*Your objective*.
Go through the lines below and transcribe each one exactly.

══════════

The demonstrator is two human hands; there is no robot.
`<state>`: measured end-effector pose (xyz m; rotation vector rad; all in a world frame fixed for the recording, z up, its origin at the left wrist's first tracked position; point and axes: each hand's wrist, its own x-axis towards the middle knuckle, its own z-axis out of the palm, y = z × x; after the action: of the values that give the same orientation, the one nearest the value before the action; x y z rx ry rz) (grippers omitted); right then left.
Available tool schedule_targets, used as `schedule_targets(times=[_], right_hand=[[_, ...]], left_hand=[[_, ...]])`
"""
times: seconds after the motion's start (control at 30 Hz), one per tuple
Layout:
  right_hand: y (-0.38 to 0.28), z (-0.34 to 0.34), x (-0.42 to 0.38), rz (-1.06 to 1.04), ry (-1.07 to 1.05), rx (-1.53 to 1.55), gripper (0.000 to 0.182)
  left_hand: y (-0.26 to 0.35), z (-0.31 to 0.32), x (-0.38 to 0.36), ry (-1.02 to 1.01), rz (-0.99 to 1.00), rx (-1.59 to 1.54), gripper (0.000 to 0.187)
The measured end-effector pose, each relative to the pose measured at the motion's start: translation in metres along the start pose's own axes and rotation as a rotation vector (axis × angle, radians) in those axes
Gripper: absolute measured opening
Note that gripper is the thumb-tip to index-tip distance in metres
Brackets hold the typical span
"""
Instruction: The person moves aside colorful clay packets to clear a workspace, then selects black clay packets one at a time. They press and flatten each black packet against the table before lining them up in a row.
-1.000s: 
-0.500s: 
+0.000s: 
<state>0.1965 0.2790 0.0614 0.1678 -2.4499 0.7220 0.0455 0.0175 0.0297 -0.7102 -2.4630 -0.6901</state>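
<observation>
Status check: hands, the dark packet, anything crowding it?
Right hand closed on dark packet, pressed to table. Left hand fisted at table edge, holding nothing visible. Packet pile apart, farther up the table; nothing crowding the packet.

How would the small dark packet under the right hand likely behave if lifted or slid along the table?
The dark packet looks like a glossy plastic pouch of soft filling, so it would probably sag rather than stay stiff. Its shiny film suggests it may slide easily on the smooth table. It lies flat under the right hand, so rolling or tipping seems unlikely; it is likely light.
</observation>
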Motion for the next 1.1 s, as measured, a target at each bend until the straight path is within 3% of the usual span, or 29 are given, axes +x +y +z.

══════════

*Answer space*.
The demonstrator is two human hands; there is no robot.
`<state>`: measured end-effector pose (xyz m; rotation vector rad; all in a world frame fixed for the recording, z up, its origin at the left wrist's first tracked position; point and axes: each hand's wrist, its own x-axis towards the middle knuckle, its own z-axis out of the palm, y = z × x; after the action: of the values that give the same orientation, the one nearest the value before the action; x y z rx ry rz) (grippers omitted); right then left.
Available tool schedule_targets, used as `schedule_targets(times=[_], right_hand=[[_, ...]], left_hand=[[_, ...]])`
"""
times: seconds after the motion's start (control at 30 Hz), one per tuple
Layout:
  right_hand: y (-0.38 to 0.28), z (-0.34 to 0.34), x (-0.42 to 0.38), rz (-1.06 to 1.04), ry (-1.07 to 1.05), rx (-1.53 to 1.55), gripper (0.000 to 0.182)
  left_hand: y (-0.26 to 0.35), z (-0.31 to 0.32), x (-0.38 to 0.36), ry (-1.02 to 1.01), rz (-0.99 to 1.00), rx (-1.59 to 1.54), gripper (0.000 to 0.187)
The measured end-effector pose, each relative to the pose measured at the motion's start: translation in metres along the start pose's own axes and rotation as a rotation vector (axis × angle, radians) in those axes
Gripper: absolute measured opening
Note that gripper is the thumb-tip to index-tip distance in metres
Brackets hold the typical span
"""
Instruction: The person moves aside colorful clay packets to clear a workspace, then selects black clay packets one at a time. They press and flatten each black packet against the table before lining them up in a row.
-1.000s: 
-0.500s: 
+0.000s: 
<state>0.1965 0.2790 0.0614 0.1678 -2.4499 0.7220 0.0455 0.0175 0.0297 -0.7102 -2.4630 -0.6901</state>
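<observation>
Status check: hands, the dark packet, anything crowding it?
Right hand closed on dark packet, pressed to table. Left hand fisted at table edge, holding nothing visible. Packet pile apart, farther up the table; nothing crowding the packet.

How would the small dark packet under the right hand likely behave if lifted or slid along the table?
The dark packet looks like a glossy plastic pouch of soft filling, so it would probably sag rather than stay stiff. Its shiny film suggests it may slide easily on the smooth table. It lies flat under the right hand, so rolling or tipping seems unlikely; it is likely light.
</observation>
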Motion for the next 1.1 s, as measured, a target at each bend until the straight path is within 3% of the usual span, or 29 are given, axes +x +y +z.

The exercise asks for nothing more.